> [EXERCISE DIRECTIONS] Verbatim reproduction of the entries is required; images must be omitted.

Items listed in a dataset
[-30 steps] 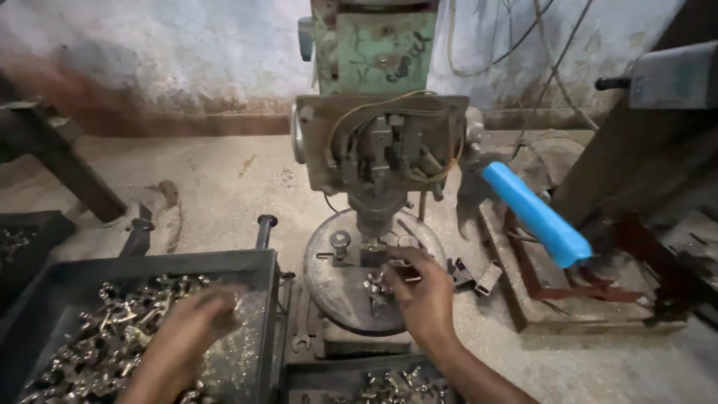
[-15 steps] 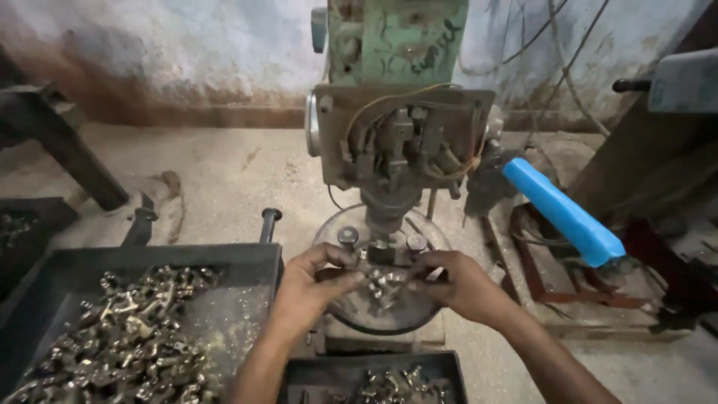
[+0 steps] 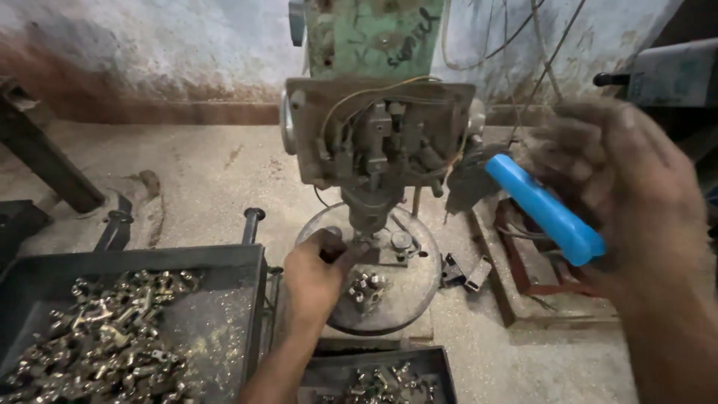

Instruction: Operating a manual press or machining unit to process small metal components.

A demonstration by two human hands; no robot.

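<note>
**A:** Looking down from the head camera, the left hand (image 3: 318, 273) rests on the round drill table (image 3: 407, 314), fingers closed around a small part right under the spindle (image 3: 372, 213). The right hand (image 3: 621, 187) is up at the blue lever handle (image 3: 546, 209) on the right, fingers curled toward it; it is motion-blurred, so I cannot tell whether it actually grips the handle.

**B:** How would you do this step well?

**A:** I'd judge the part should sit flat and dead centre below the spindle, with the fingertips kept low and to the side, clear of the tool. The pull on the lever should be slow and even.

**B:** And the brass pieces?

**A:** A few lie loose on the table just right of the left hand (image 3: 364, 288). Many more fill the grey tray (image 3: 224, 258) near left, and another tray (image 3: 441, 359) sits near, below the table.

**B:** What can't you make out?

**A:** The drill tip and the clamped part are hidden behind the fingers. The near tray is cut off by the bottom edge, and the machine's green column (image 3: 374, 34) runs out of the top.
</note>
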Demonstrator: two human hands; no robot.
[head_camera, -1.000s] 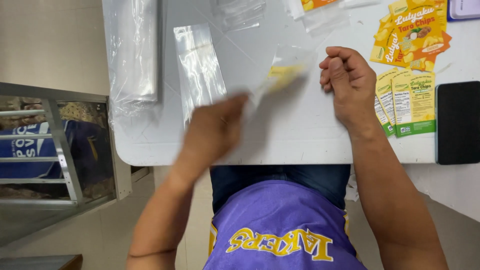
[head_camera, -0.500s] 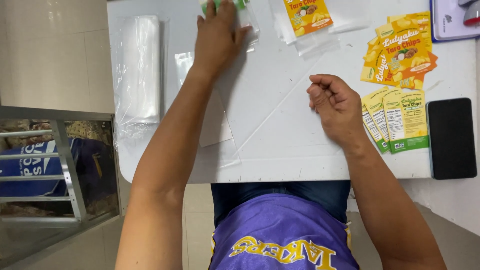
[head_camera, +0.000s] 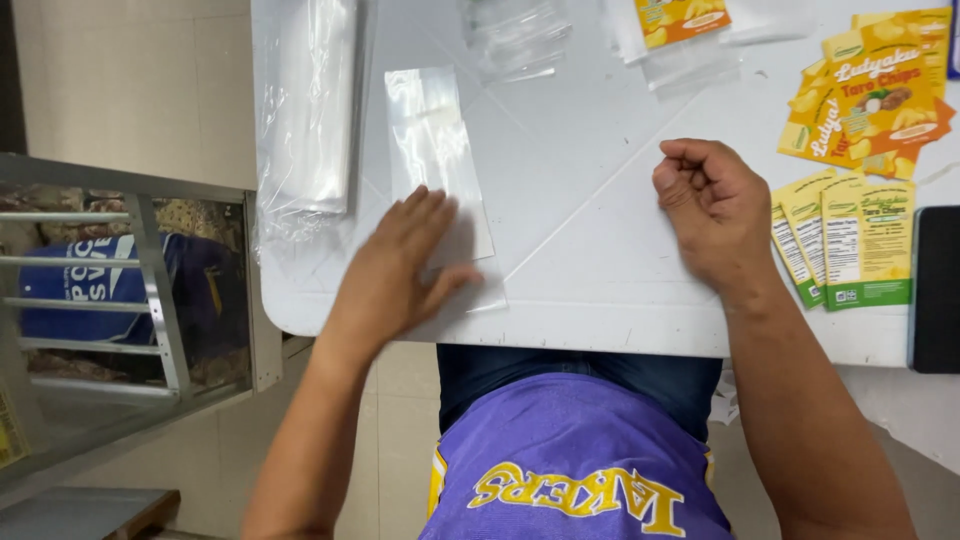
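My left hand (head_camera: 400, 265) lay flat with its fingers spread, palm down on the near end of a clear plastic bag (head_camera: 432, 150) that stretched away from it across the white table (head_camera: 580, 290). My right hand (head_camera: 712, 210) rested on the table well apart from the left, curled into a loose fist; I could not tell whether anything was pinched inside it. Just to the right of that hand lay a fan of green-edged yellow labels (head_camera: 850, 250), and beyond them a black flat object (head_camera: 938, 290) at the table's edge. To the left of my left hand sat a thick stack of clear bags (head_camera: 305, 110), reaching away along the table. Farther out, beyond the right hand, a heap of yellow and orange snack labels (head_camera: 870, 90) was spread out. Farthest off, crumpled clear plastic (head_camera: 515, 35) and another yellow label (head_camera: 680, 18) lay near the far side.
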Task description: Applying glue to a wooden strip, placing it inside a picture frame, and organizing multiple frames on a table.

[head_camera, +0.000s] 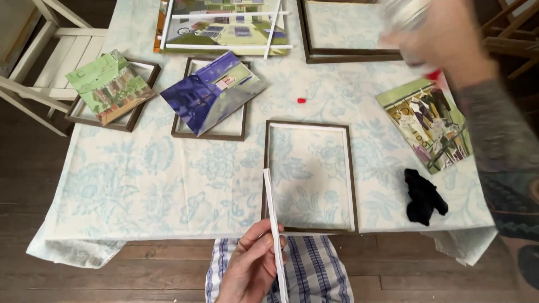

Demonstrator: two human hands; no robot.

> [ANSWER TO THIS PROBLEM]
[-30 steps] 
[-15 steps] 
[+0 steps] 

Instruction: Operating a manual press or machining unit to process small metal components.

A demonstration by two human hands; no robot.

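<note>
**A:** Looking down from the head camera, the left hand (image 3: 318, 273) rests on the round drill table (image 3: 407, 314), fingers closed around a small part right under the spindle (image 3: 372, 213). The right hand (image 3: 621, 187) is up at the blue lever handle (image 3: 546, 209) on the right, fingers curled toward it; it is motion-blurred, so I cannot tell whether it actually grips the handle.

**B:** How would you do this step well?

**A:** I'd judge the part should sit flat and dead centre below the spindle, with the fingertips kept low and to the side, clear of the tool. The pull on the lever should be slow and even.

**B:** And the brass pieces?

**A:** A few lie loose on the table just right of the left hand (image 3: 364, 288). Many more fill the grey tray (image 3: 224, 258) near left, and another tray (image 3: 441, 359) sits near, below the table.

**B:** What can't you make out?

**A:** The drill tip and the clamped part are hidden behind the fingers. The near tray is cut off by the bottom edge, and the machine's green column (image 3: 374, 34) runs out of the top.
</note>
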Demonstrator: two human hands; no robot.
[head_camera, -1.000s] 
[head_camera, -0.500s] 
[head_camera, +0.000s] 
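My left hand (head_camera: 400, 265) lay flat with its fingers spread, palm down on the near end of a clear plastic bag (head_camera: 432, 150) that stretched away from it across the white table (head_camera: 580, 290). My right hand (head_camera: 712, 210) rested on the table well apart from the left, curled into a loose fist; I could not tell whether anything was pinched inside it. Just to the right of that hand lay a fan of green-edged yellow labels (head_camera: 850, 250), and beyond them a black flat object (head_camera: 938, 290) at the table's edge. To the left of my left hand sat a thick stack of clear bags (head_camera: 305, 110), reaching away along the table. Farther out, beyond the right hand, a heap of yellow and orange snack labels (head_camera: 870, 90) was spread out. Farthest off, crumpled clear plastic (head_camera: 515, 35) and another yellow label (head_camera: 680, 18) lay near the far side.
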Task description: Applying glue to a wooden strip, placing it inside a picture frame, and organizing multiple frames on a table.

[head_camera, +0.000s] 

Demonstrator: two human hands; no robot.

There's nothing left to add to the output.